---- RECORDS FOR THIS TASK

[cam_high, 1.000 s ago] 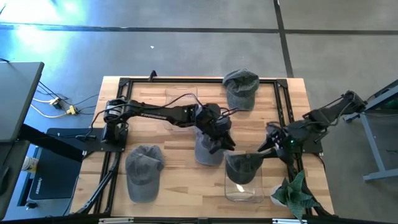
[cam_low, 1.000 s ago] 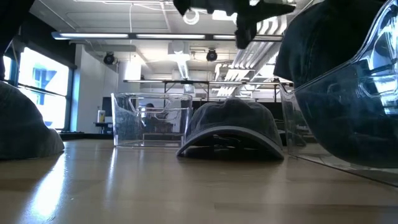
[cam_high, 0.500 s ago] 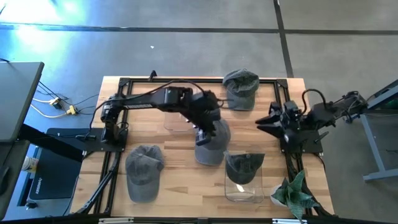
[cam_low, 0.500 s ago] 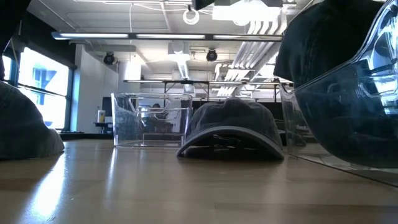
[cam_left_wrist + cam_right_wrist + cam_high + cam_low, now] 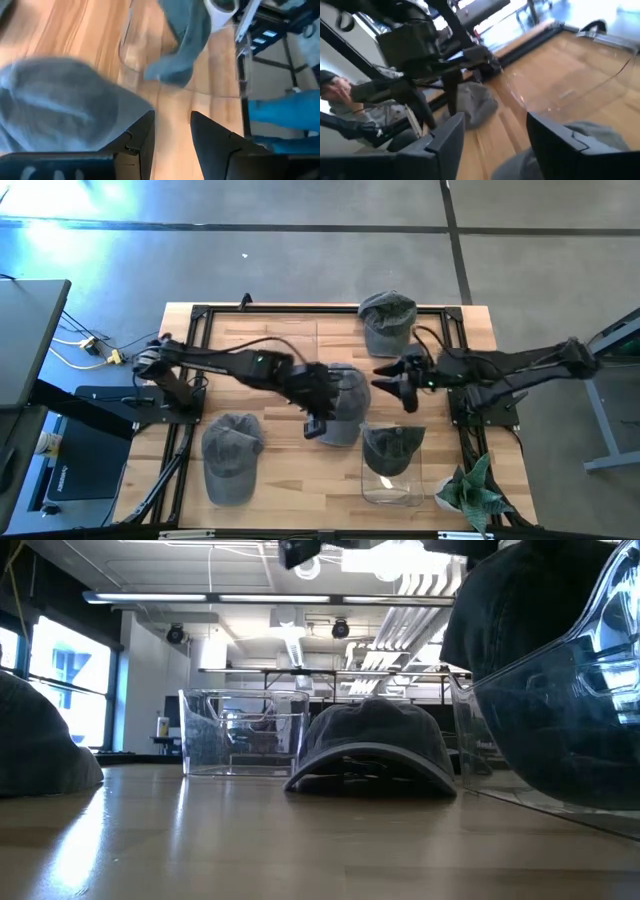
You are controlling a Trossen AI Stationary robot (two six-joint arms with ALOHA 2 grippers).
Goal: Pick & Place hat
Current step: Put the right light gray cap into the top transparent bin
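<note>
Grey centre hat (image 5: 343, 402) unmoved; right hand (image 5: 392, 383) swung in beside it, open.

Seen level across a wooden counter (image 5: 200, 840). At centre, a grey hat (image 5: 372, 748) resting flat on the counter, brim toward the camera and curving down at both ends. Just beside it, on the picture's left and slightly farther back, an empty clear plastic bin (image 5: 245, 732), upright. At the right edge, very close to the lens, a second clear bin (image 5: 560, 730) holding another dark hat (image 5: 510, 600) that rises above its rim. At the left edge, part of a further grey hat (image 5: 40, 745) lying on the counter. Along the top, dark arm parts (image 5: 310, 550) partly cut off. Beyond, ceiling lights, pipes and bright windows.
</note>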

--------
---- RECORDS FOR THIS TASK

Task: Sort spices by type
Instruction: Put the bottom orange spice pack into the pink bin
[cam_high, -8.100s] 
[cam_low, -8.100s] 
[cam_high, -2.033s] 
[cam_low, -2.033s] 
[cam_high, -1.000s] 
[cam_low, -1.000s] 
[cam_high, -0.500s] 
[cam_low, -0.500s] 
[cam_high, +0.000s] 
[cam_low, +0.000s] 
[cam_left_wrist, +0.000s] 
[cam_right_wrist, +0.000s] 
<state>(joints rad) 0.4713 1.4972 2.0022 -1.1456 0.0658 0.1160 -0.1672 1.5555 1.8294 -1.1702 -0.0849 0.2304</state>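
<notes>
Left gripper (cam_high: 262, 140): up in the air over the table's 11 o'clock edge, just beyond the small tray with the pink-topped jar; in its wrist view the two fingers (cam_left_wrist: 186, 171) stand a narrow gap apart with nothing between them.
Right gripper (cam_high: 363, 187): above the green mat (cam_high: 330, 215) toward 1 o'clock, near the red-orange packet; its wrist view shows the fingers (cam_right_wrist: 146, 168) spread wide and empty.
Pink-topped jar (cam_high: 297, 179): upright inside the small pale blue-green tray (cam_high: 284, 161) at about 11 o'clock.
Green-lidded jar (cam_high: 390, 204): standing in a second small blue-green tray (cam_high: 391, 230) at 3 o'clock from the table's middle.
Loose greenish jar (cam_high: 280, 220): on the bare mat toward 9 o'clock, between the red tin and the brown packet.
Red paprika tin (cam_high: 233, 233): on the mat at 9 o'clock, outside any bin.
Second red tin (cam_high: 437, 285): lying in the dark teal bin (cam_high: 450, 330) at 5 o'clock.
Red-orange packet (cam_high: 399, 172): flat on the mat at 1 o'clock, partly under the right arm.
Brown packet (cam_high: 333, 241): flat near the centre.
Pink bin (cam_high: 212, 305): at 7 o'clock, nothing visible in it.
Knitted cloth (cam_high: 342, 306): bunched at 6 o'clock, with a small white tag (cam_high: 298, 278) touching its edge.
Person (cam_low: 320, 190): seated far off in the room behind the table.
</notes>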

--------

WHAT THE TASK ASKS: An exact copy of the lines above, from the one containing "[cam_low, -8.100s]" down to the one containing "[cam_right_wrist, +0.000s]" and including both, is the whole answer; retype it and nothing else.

FINISHED TASK:
[cam_low, -8.100s] 
[cam_high, -2.033s] 
[cam_low, -2.033s] 
[cam_high, -1.000s] 
[cam_low, -1.000s] 
[cam_high, -0.500s] 
[cam_low, -0.500s] 
[cam_high, +0.000s] 
[cam_low, +0.000s] 
[cam_left_wrist, +0.000s] 
[cam_right_wrist, +0.000s] 

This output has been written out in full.